Herman decided to sell the home to move to Montecito, where he plans to open a satellite office. He also listed the house next door to his Malibu home at $2 million, including 50 feet of beach frontage. That house, which Herman also owns, could be used for staff, he said.

PATRICK LEONARD--a songwriter and keyboard player famous as a favorite writing/producing collaborator with Madonna and Bryan Ferry--and his wife, Susan, have sold their Flintridge home for nearly its $2.1-million asking price and moved to a ranch they bought in Colorado, sources say.

Leonard, who also has worked with Rod Stewart and others, won a BMI award for his movie score “No Way Out.”

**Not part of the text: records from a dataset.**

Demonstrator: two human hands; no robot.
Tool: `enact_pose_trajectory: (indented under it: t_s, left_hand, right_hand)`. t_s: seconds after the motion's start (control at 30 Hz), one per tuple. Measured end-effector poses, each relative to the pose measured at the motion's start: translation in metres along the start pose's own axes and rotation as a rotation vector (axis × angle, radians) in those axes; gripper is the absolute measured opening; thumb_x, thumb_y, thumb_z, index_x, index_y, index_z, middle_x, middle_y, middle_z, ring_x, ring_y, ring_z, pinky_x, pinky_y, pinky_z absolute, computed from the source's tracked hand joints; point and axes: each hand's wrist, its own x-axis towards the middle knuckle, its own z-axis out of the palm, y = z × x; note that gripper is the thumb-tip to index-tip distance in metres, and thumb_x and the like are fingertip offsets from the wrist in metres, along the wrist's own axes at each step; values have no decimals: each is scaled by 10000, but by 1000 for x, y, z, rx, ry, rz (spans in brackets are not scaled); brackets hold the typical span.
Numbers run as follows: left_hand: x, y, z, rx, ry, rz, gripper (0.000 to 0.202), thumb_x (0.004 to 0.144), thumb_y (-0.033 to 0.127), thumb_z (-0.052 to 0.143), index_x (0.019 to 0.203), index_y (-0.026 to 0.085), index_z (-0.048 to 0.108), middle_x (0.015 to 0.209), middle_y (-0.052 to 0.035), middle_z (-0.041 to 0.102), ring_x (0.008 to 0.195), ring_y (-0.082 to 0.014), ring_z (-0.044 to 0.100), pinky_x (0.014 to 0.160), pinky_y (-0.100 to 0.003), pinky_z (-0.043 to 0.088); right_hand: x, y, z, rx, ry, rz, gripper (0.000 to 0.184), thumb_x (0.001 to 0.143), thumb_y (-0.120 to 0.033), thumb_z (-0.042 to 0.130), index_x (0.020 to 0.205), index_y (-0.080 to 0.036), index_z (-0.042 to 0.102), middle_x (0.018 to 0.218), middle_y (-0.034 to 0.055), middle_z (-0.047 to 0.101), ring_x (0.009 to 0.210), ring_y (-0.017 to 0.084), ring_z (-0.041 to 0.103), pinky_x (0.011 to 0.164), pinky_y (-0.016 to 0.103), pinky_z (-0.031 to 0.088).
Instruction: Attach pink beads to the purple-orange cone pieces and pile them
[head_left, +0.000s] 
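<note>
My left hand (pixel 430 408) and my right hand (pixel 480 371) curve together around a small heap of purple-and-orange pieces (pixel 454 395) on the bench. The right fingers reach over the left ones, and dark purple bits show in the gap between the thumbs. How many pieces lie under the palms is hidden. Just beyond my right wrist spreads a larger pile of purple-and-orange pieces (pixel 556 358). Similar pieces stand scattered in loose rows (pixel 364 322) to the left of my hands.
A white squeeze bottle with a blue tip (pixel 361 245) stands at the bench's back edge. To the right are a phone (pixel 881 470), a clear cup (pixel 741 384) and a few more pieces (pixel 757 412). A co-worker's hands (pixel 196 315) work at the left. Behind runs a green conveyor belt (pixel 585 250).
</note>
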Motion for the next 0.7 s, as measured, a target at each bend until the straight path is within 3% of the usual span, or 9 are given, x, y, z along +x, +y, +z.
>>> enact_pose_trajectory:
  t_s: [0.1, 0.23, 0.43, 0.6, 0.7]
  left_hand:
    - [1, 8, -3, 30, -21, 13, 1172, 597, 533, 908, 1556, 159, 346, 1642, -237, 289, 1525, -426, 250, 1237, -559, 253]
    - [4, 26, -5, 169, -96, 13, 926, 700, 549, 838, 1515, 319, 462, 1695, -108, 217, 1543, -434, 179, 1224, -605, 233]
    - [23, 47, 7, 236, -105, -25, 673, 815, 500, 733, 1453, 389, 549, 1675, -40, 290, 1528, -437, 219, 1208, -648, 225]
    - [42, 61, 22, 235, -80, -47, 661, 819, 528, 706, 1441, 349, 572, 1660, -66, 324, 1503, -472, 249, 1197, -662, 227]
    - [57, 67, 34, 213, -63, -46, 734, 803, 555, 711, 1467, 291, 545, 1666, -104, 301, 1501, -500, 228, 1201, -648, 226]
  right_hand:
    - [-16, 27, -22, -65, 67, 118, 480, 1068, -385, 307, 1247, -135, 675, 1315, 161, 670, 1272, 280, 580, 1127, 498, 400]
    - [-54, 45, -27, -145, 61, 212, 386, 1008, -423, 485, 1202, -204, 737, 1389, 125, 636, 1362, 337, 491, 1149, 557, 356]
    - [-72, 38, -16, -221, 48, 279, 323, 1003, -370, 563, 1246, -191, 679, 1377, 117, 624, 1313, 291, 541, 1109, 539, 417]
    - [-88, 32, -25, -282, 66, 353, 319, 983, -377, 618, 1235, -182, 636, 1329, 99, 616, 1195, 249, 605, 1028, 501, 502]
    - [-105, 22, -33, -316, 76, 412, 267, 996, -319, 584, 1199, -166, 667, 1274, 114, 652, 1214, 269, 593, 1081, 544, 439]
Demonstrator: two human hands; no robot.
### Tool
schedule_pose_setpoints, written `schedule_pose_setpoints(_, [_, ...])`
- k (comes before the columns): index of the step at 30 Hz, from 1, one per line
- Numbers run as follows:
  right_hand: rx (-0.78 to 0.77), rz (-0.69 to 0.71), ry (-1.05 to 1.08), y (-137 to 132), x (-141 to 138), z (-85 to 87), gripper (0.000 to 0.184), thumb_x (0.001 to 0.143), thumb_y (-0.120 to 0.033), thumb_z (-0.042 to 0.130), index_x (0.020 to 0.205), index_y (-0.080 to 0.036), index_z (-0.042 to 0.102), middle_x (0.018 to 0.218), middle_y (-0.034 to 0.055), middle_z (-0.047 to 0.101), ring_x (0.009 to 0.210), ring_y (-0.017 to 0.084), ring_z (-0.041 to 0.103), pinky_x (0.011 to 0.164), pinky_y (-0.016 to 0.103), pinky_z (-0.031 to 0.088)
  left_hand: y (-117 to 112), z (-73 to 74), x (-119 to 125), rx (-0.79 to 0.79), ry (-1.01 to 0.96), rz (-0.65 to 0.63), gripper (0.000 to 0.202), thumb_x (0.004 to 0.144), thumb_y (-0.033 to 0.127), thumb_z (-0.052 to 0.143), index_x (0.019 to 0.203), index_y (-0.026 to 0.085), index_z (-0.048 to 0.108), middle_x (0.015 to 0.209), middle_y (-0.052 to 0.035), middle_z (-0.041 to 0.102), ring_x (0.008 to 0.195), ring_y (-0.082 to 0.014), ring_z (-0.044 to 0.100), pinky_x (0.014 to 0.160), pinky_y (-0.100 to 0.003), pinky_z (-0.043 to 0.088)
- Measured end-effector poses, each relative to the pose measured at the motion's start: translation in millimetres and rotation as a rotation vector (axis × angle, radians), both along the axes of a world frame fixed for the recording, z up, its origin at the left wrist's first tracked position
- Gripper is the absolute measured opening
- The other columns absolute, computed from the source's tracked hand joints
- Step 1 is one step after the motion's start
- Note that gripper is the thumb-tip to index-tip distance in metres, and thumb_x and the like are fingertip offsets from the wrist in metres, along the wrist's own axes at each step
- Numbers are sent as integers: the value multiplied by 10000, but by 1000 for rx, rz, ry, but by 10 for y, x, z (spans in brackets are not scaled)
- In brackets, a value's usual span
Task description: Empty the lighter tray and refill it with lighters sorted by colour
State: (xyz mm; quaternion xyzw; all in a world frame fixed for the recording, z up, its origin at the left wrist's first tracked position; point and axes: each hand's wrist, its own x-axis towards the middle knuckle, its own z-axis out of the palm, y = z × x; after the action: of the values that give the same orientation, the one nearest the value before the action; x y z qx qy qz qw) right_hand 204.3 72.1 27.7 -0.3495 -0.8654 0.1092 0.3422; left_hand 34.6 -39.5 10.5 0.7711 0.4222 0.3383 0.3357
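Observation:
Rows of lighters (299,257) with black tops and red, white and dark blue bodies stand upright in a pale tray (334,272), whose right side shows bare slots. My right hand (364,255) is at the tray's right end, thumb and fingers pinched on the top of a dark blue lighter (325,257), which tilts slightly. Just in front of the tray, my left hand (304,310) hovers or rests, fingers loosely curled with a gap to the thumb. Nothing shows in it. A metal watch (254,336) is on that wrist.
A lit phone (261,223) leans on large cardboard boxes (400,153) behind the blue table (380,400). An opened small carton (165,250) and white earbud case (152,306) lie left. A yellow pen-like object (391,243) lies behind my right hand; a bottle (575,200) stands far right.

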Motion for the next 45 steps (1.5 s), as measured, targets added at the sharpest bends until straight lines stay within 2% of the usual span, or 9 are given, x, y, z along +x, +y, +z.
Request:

The Flintridge home, which has four bedrooms in 5,000 square feet and a guest house, was sold to the first person who looked at it and represents the highest priced home sale to date in La Canada Flintridge, according to listing agent John Tartaglione, Douglas Properties director with Jon Douglas Co.’s Pasadena office.

The buyer was described as a businessman who is relocating from Northern California.

Former Lakers forward-center JACK HALEY, now with the San Antonio Spurs, and his wife, Stacey, a model and actress, have purchased a Westwood townhouse, where they will live off-season while he is training at UCLA, sources say.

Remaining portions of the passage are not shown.